With the financialization of America, America is irrevocably corrupted.

spurraider21
12-12-2014, 07:01 AM
clicked the link, see the website is begging for money.

i already know which way they lean

boutons_deux
12-12-2014, 07:07 AM
clicked the link, see the website is begging for money.

i already know which way they lean

... yep, messenger sucks, so ignore the message

spurraider21
12-12-2014, 07:16 AM
... yep, messenger sucks, so ignore the message
so you would take fox news or breitbart seriously?

CosmicCowboy
12-12-2014, 08:22 AM
Damn. I need to cultivate some insiders.

boutons_deux
12-12-2014, 09:23 AM
Damn. I need to cultivate some insiders.

yep, that's obviously what the Federal court said you can do, otherwise, you'd be on the wrong end of the corruptly tilted playing field.

FuzzyLumpkins
12-12-2014, 05:08 PM
Damn. I need to cultivate some insiders.

It's more like hire a personal assistant.

Aztecfan03
12-12-2014, 05:25 PM
clicked the link, see the website is begging for money.

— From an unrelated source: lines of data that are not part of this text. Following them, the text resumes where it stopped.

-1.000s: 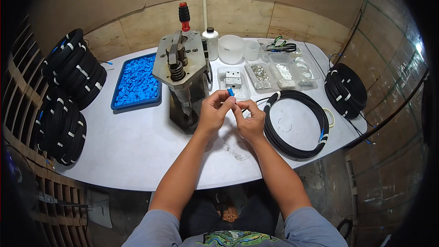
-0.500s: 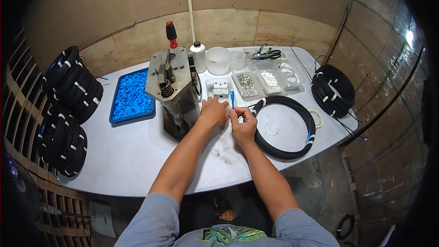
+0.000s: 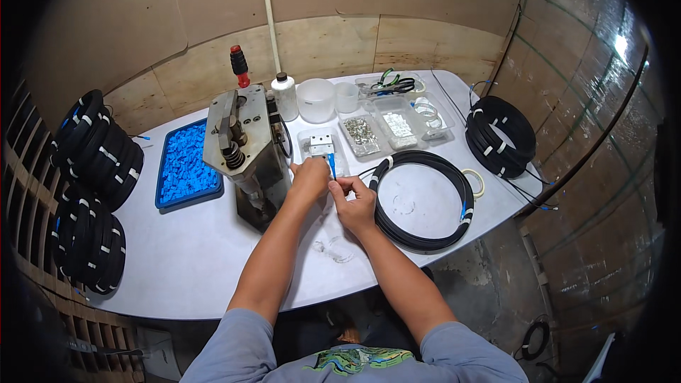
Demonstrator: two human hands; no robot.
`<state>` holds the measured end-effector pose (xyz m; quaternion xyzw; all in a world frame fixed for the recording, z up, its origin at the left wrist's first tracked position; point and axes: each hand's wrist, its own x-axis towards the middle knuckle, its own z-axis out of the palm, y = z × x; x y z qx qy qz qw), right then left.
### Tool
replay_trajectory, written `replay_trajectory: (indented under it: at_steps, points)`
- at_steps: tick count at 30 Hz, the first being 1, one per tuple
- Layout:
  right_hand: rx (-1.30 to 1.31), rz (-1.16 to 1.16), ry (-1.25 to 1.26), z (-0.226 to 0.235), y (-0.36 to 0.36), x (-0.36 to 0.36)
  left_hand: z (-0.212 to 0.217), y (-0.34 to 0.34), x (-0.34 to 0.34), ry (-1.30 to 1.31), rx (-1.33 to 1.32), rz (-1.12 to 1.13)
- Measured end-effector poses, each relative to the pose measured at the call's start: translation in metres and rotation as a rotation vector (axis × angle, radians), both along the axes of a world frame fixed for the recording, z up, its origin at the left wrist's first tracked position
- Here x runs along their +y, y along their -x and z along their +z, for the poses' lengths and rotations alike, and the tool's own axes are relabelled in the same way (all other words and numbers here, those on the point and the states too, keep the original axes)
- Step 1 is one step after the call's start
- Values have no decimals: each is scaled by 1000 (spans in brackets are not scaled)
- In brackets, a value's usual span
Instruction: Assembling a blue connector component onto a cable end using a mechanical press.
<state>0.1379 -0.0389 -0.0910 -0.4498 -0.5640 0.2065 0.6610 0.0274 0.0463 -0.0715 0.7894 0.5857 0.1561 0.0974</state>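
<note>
My right hand (image 3: pixel 355 203) pinches a thin blue cable connector (image 3: pixel 332 163), whose tip points up and away from me. The black cable from it runs right to a coiled black cable (image 3: pixel 420 240), bound with white ties. Right beside the connector, my left hand (image 3: pixel 310 180) has its fingers closed; what they hold, if anything, is hidden. Just beyond both hands, a small silver metal block (image 3: pixel 321 143) with holes stands in a clear plastic tray (image 3: pixel 306 135).
A metal press (image 3: pixel 245 149) stands left of my hands, beside a blue tray (image 3: pixel 188 204) of small blue parts. Behind are a white bottle (image 3: pixel 284 98), a translucent tub (image 3: pixel 316 101) and bins of small parts (image 3: pixel 399 128). Black cable coils (image 3: pixel 92 149) are stacked at left; another coil (image 3: pixel 500 136) stands right.
The view has shifted slightly to the right. My left hand has come out of the tray and closed its fingers next to the blue connector. My right hand keeps its pinch.
</note>
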Motion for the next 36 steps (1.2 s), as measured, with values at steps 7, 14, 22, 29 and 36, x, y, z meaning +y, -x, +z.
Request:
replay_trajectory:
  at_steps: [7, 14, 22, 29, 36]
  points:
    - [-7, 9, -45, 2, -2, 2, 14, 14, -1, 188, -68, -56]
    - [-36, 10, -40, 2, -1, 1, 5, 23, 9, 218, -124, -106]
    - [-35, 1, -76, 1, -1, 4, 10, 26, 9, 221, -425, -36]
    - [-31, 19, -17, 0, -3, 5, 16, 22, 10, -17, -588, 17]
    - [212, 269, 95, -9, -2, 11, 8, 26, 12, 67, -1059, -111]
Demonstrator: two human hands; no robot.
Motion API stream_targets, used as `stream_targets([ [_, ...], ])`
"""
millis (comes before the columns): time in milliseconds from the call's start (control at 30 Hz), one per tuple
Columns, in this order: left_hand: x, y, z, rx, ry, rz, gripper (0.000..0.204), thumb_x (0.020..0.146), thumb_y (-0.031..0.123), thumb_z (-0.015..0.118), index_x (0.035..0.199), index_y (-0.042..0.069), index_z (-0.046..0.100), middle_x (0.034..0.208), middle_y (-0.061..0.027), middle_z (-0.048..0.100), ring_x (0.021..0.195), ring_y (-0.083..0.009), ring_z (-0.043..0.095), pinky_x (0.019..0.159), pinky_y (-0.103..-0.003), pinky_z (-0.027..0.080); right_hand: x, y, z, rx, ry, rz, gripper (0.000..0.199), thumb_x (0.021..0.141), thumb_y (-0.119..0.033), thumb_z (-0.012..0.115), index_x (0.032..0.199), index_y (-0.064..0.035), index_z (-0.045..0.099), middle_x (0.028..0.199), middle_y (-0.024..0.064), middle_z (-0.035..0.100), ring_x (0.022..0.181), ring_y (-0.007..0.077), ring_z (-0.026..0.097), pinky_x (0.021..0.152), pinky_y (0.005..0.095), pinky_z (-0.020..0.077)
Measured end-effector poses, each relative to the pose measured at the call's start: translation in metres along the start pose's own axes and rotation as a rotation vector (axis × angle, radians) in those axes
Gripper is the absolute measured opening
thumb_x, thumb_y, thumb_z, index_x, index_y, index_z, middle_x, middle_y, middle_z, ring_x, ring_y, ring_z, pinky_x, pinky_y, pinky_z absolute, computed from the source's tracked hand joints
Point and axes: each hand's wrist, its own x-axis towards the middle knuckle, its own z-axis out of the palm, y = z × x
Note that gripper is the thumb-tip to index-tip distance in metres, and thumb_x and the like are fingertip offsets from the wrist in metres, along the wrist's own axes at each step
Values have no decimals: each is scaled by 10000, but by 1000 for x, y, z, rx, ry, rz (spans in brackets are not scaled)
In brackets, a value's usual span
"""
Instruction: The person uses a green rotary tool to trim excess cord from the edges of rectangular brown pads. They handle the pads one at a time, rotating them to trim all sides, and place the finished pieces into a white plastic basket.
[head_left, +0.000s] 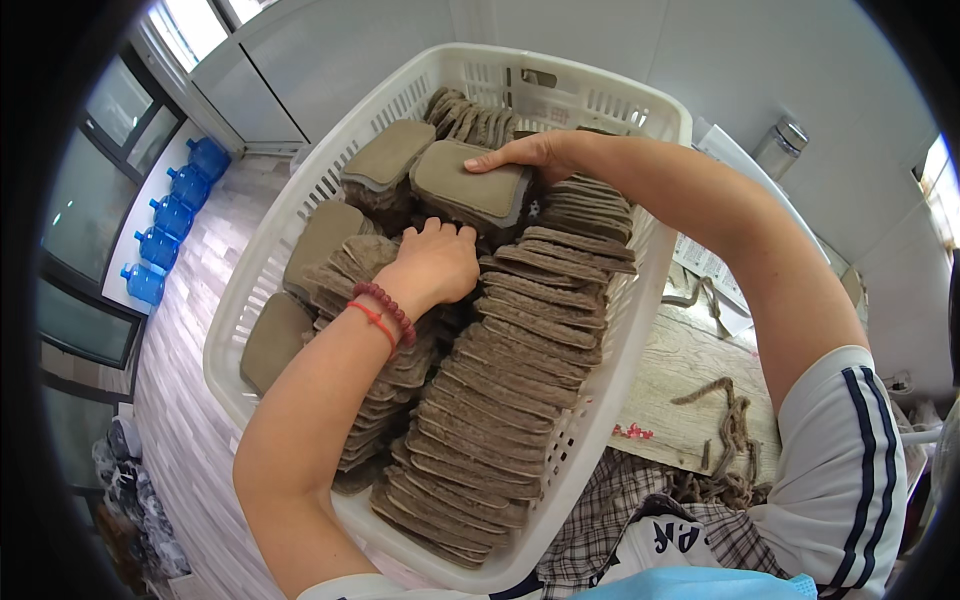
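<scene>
While both grip a brown pad stack point(470, 190), left hand point(435, 265) curled, right hand point(525, 152) flat, white basket point(600, 110).

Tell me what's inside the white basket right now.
The white basket holds rows of flat grey-brown pads standing on edge. The left hand and right hand grip one bundle. The basket's bottom is covered.

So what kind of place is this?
Probably a small workshop. A white basket is packed with stacked grey-brown fabric pads, loose trimmings lie on a wooden table, and blue water jugs line the floor.
</scene>
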Motion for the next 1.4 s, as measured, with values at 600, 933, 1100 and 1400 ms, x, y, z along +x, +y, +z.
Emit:
stream_targets([
  [600, 1, 4, -4, 19, -58, 1, 344, 866, 132, 501, 1179, -1, 549, 1198, -193, 573, 1189, -353, 484, 968, -505, 405, 15, 4, -2, -101, 38, -133, 686, 652, -419, 840, 1195, -74, 598, 1095, 105, 659, 952, 214, 637, 830, 356, 528],
  [933, 2, 6, -12, 33, -168, -20, 317, 856, 132, 511, 1132, -6, 583, 1146, -199, 607, 1138, -368, 526, 956, -501, 409, 11, 4, 4, -45, -37, -63, 700, 672, -412, 835, 1219, -59, 577, 1178, 119, 625, 1008, 236, 621, 833, 391, 526],
  [1100, 1, 5, -7, 13, -101, 4, 313, 853, 136, 521, 1123, -7, 587, 1146, -203, 610, 1129, -370, 530, 950, -506, 411, 6, -5, 3, -197, 16, -108, 1050, 633, -394, 862, 1411, -43, 252, 1353, 175, 443, 1189, 273, 506, 952, 407, 464],
  [1400, 1, 6, -9, 38, -145, 1, 298, 854, 138, 519, 1097, -15, 599, 1126, -207, 620, 1108, -370, 546, 946, -501, 416, 11, -10, 3, -304, 44, -32, 965, 608, -470, 861, 1360, -46, 430, 1299, 167, 529, 1176, 270, 533, 959, 415, 467],
])
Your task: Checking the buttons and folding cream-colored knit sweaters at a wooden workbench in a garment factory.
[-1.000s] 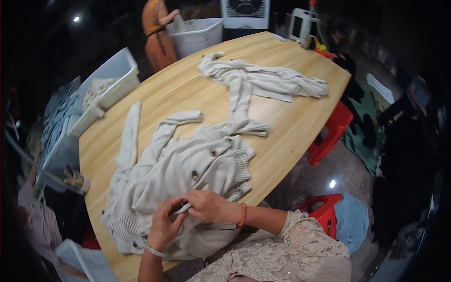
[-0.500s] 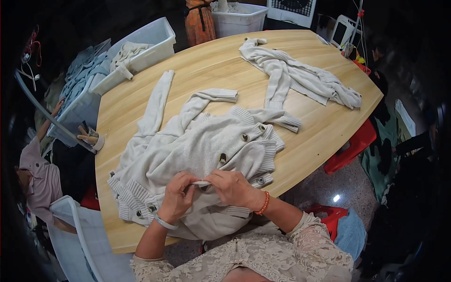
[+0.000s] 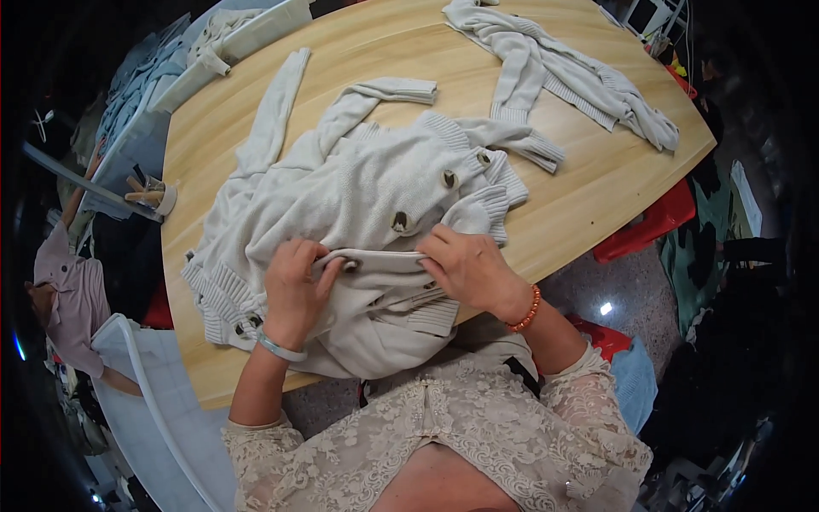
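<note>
A cream knitted cardigan (image 3: 358, 196) with dark buttons lies spread on the wooden table (image 3: 597, 179), its hem hanging over the near edge. My left hand (image 3: 294, 290) pinches a folded edge of the cardigan near a button. My right hand (image 3: 465, 269), with an orange bead bracelet at the wrist, grips the same edge a little to the right. A second cream knitted garment (image 3: 563, 68) lies crumpled at the far right of the table.
White plastic bins (image 3: 247, 34) with garments stand past the table's far left edge. A red stool (image 3: 653, 222) sits below the right edge. A person in a pink top (image 3: 72, 290) is at the left, beside a white bin (image 3: 162, 401).
The view has dropped closer to the cardigan. Both hands have spread slightly apart along the cardigan's edge, still holding it.
</note>
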### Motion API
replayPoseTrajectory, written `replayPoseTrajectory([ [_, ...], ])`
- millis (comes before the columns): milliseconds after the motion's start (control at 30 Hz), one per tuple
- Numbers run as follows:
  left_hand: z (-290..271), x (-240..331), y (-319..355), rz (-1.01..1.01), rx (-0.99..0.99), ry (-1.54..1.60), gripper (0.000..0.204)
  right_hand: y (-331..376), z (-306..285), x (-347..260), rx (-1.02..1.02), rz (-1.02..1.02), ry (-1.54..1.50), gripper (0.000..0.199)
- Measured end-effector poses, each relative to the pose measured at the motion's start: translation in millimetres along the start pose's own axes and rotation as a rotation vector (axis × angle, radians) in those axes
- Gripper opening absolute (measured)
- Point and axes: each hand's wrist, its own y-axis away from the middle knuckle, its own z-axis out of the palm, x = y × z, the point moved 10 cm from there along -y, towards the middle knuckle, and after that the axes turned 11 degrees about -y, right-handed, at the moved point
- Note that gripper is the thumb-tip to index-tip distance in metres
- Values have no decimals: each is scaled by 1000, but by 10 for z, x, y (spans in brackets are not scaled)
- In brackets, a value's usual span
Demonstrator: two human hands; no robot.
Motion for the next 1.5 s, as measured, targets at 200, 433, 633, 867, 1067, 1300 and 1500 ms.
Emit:
replayPoseTrajectory([
  [200, 289, 982, -293, 251, -61, 172, 28, 155, -93, -72, 130, -95, 36, 11],
  [433, 664, 676, -455, 124, -85, 21, 31, 210, 109, -56, 191, -130, 6, 10],
  [633, 1009, 446, -449, -172, -417, 688, 8, 202, -11, -34, 279, -90, -68, 16],
  [867, 934, 422, -412, -245, -479, 849, 8, 241, -74, -82, 444, -57, 56, 43],
  [1067, 836, 634, -260, -16, -450, 762, 23, 192, 39, 127, 259, 43, -58, 43],
  [1300, 545, 763, -210, 267, -198, 303, 23, 103, 69, 6, 149, -72, -69, 30],
  [1500, 622, 807, -307, 244, -229, 378, 21, 140, -39, 111, 216, -65, -123, 34],
])
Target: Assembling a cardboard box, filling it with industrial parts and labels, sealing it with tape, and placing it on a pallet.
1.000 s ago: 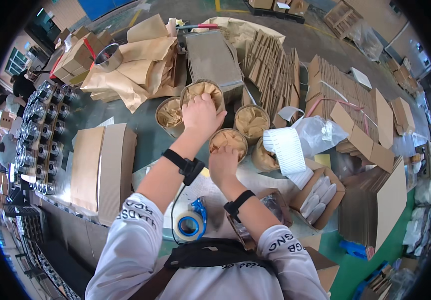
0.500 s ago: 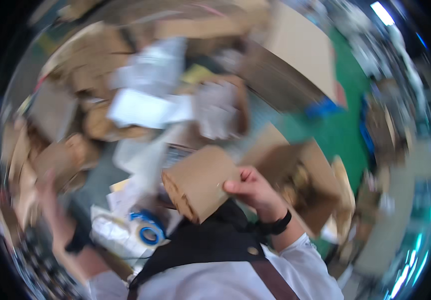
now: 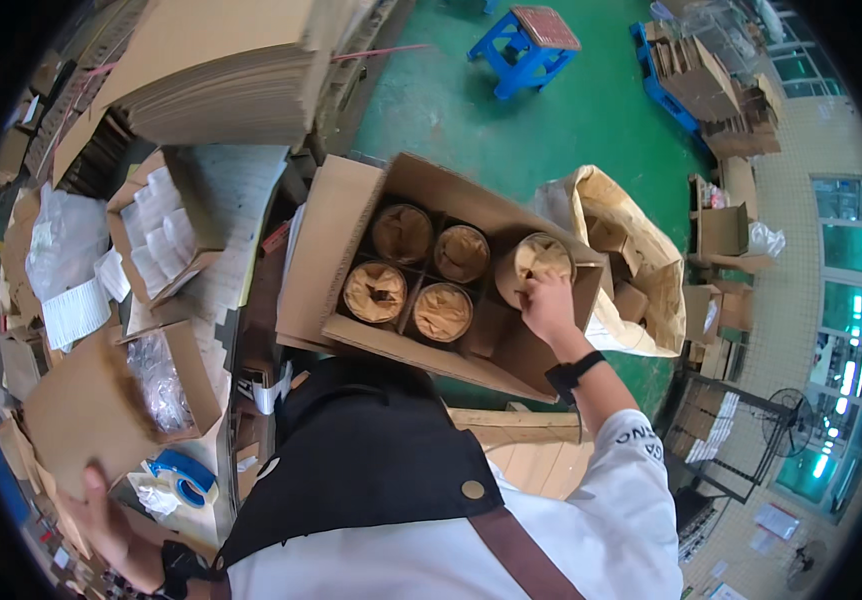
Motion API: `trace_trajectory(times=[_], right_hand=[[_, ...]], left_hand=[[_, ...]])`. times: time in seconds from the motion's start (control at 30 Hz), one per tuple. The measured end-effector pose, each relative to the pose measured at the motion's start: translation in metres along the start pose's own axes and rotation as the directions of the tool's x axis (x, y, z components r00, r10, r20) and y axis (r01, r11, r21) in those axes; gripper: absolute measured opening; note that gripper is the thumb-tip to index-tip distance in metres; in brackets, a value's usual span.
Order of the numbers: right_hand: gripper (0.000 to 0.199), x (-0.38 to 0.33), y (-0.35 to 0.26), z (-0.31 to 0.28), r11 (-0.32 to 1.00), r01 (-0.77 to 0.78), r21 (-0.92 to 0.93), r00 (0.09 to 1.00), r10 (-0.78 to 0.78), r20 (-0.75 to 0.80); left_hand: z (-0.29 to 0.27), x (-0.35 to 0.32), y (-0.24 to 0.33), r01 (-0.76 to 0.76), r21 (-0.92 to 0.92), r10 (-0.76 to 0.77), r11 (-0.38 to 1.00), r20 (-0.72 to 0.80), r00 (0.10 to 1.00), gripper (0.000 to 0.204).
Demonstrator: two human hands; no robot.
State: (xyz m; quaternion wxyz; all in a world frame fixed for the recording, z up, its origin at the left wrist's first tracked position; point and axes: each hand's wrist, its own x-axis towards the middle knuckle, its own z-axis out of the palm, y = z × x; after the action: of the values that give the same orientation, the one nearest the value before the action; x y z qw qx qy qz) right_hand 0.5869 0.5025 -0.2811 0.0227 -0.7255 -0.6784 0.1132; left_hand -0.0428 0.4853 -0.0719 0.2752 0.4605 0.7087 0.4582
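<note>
My right hand (image 3: 549, 305) grips the top of a cylinder wrapped in brown paper (image 3: 541, 255), at the right end of an open cardboard box (image 3: 501, 370). Its paper is folded in at the top. Several like cylinders (image 3: 443, 312) stand upright in the box's divided compartments to the left. The compartment nearest my right wrist shows bare cardboard. At the lower left, my left hand (image 3: 106, 525) is closed on a broad brown paper-wrapped bundle (image 3: 91, 410), thumb on its near side. Motion blurs the bundle, and most of the fingers are hidden.
A blue tape dispenser (image 3: 183, 478) lies beside my left hand. Beyond it are a carton of clear plastic (image 3: 161, 380) and a carton of white rolls (image 3: 156, 235). Flat cardboard (image 3: 221, 90) is stacked at the back. A large paper sack (image 3: 641, 215) stands right of the box; a blue stool (image 3: 526, 45) stands farther off.
My view has swung right. The wrapped cylinder in my right hand has gone from in front of my apron into the box. My left hand, formerly spread, now has the brown bundle.
</note>
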Motion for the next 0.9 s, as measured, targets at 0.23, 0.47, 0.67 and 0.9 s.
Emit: trace_trajectory(times=[0.23, 0.47, 0.67, 0.9], right_hand=[[0.014, 0.0, 0.057, 0.099, 0.96, 0.072, -0.27, 0.982, -0.022, 0.186], [0.033, 0.005, 0.082, 0.079, 0.815, -0.268, 0.514, 0.951, 0.308, 0.009], [0.029, -0.085, 0.071, -0.101, 0.065, 0.095, 0.993, 0.689, 0.716, -0.113], [0.03, -0.153, 0.056, -0.018, 0.169, -0.332, 0.928, 0.551, 0.833, 0.045]], left_hand=[[0.262, -0.009, 0.12, -0.43, 0.007, 0.241, 0.903, 0.82, 0.52, 0.051], [0.473, -0.099, 0.079, -0.703, -0.321, 0.244, 0.635, 0.946, -0.212, 0.046], [0.549, -0.2, -0.022, -0.749, -0.353, 0.132, 0.561, 0.931, -0.34, 0.043], [0.58, -0.239, -0.083, -0.849, -0.443, 0.174, 0.29, 0.896, -0.408, 0.033]])
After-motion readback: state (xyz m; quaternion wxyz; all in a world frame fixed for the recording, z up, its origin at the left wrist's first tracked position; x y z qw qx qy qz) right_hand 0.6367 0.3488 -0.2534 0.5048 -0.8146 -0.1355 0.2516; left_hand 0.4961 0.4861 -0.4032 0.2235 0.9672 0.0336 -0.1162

i already know which way they lean

They need it. That is one shitty looking website.

Yonivore
12-12-2014, 05:28 PM
so you would take fox news or breitbart seriously?
C'mon bouts, answer the question.

boutons_deux
06-23-2015, 07:35 PM
SEC joins hunt for FIN4 attackers

America's Securities and Exchange Commission (SEC) has joined the hunt for the FIN4 hacking group.

The bunch, revealed by FireEye (http://www.theregister.co.uk/2014/12/02/malware_raids_stock_markets/) in December 2014, used a phishing attack to get access to listed companies' computer systems. Their payoff was to get insider information to trade their targets' stocks.

According to Reuters (http://www.reuters.com/article/2015/06/23/us-hackers-insidertrading-idUSKBN0P31M720150623), the SEC has contacted “at least eight listed companies” for information about their breaches.

The SEC investigation is running in parallel to another run by the US Secret Service, the usual authority for investigating cyber-crime.

In its original announcement, FireEye reckoned the spear-phishing attacks by FIN4 started in 2013 and had targeted “100 law, health care and pharmaceutical firms”, 98 of which were listed on NYSE or NASDAQ.

At that time, FireEye had been unable to establish di9rect evidence that the phishing attack had yielded information to run trades.

That makes the SEC's action intriguing: the regulator's been on the case for six months, and at least seems to believe it's worth looking for a smoking gun of some kind.
Former SEC Internet enforcement bod John Reed Stark told Reuters the action is a first for the agency, saying “failures in cybersecurity have prompted a dangerous, new method of unlawful insider trading”.

http://recode.net/2015/06/23/why-the-federal-government-sucks-at-cybersecurity/

There's petition around to kick Mary Joe White out of SEC for being too cozy, duh, with the financial sector. Hell, that's why she got the job.